TO DO: Please restate, exactly as written, the lines running from the beginning of the material through the line that has "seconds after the" in it.

=-=-=-=-=

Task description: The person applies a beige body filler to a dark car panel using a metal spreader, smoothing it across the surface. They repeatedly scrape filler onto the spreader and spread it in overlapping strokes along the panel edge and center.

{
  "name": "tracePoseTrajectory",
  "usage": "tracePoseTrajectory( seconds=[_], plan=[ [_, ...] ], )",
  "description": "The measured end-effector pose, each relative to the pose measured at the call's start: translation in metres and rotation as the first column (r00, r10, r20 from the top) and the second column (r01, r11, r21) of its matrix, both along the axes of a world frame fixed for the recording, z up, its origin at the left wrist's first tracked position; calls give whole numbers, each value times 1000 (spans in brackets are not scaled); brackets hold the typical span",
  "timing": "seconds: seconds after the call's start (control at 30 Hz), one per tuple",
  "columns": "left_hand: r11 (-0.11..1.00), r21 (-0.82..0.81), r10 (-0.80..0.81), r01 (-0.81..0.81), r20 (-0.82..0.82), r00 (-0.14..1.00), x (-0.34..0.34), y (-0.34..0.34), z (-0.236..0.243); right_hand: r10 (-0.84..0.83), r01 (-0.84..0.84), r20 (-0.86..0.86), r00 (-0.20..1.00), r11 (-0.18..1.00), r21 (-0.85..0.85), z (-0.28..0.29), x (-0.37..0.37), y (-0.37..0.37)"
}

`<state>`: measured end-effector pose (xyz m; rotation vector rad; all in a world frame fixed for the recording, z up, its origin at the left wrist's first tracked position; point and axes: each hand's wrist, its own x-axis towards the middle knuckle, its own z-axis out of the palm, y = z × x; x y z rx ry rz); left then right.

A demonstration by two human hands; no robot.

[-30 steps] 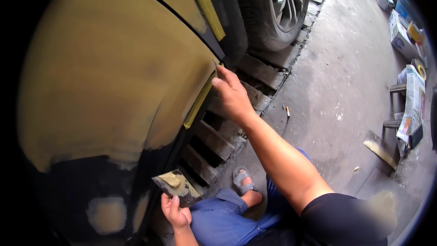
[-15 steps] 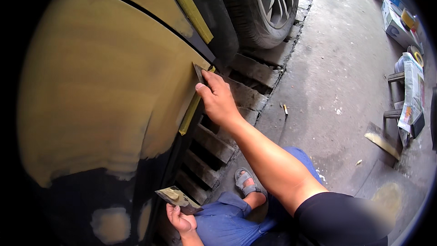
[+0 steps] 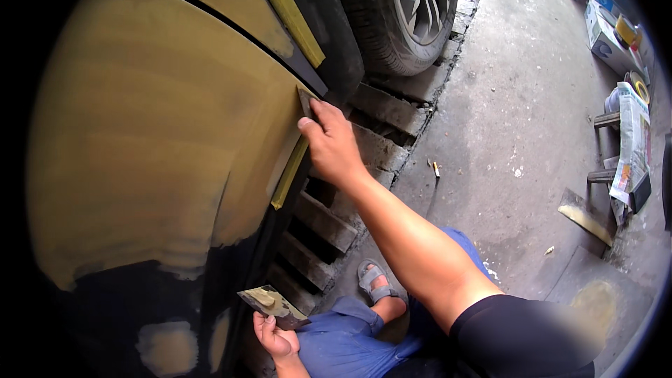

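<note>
My right hand [image 3: 332,141] is closed on a thin dark putty spreader [image 3: 306,100], whose blade rests against the edge of a car panel [image 3: 154,112] coated in yellowish-tan filler. Lower down, my left hand [image 3: 277,337] grips a flat putty knife [image 3: 283,313] between thumb and fingers. A lump of yellow putty [image 3: 264,298] sits on that blade. Yellow masking tape [image 3: 289,177] runs along the panel edge just below my right hand. The panel's lower part [image 3: 126,301] is black, with a tan filler patch [image 3: 168,347] on it.
A car wheel [image 3: 402,17] stands at the top over a slatted floor grating [image 3: 322,220]. To the right are a small stool [image 3: 605,147] with newspaper [image 3: 632,140], a white box [image 3: 609,38], tape rolls [image 3: 638,86] and a putty-smeared board [image 3: 586,216]. A cigarette butt [image 3: 436,169] lies on the concrete.
My right hand and the spreader have shifted slightly up and left along the panel edge. My left hand still holds the putty knife in nearly the same place.
</note>
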<state>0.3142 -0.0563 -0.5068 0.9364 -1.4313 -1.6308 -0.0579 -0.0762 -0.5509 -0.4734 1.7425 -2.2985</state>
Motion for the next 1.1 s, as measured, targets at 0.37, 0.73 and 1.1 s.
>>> tracePoseTrajectory(
  seconds=[0.37, 0.73, 1.1],
  plan=[
    [999, 12, 47, -47, 6, 999, -9, 4, 3, -10, 9, 30, 1000, 1000, 15, -2, 8, -5],
    [999, 5, 44, -44, -2, 999, -14, 7, 4, 55, -55, 0, 998, 998, -15, -11, 12, 0],
    [1000, -28, -5, 5, 2, 1000, -6, 5, 2, 70, -66, 60, 996, 995, -76, -4, 11, -1]
  ],
)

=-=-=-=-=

COMPLETED EXERCISE:
Task description: The person applies a beige body filler to a dark car panel using a metal spreader, smoothing it across the surface. They repeatedly scrape filler onto the spreader and spread it in overlapping strokes along the panel edge and center.

{
  "name": "tracePoseTrajectory",
  "usage": "tracePoseTrajectory( seconds=[_], plan=[ [_, ...] ], )",
  "description": "The measured end-effector pose, each relative to the pose measured at the call's start: translation in metres and rotation as the first column (r00, r10, r20 from the top) and the second column (r01, r11, r21) of its matrix, both along the axes of a world frame fixed for the recording, z up, its origin at the left wrist's first tracked position; calls give whole numbers, each value times 1000 (spans in brackets are not scaled); brackets hold the typical span",
  "timing": "seconds: seconds after the call's start (control at 30 Hz), one per tuple",

No other output belongs with this exercise.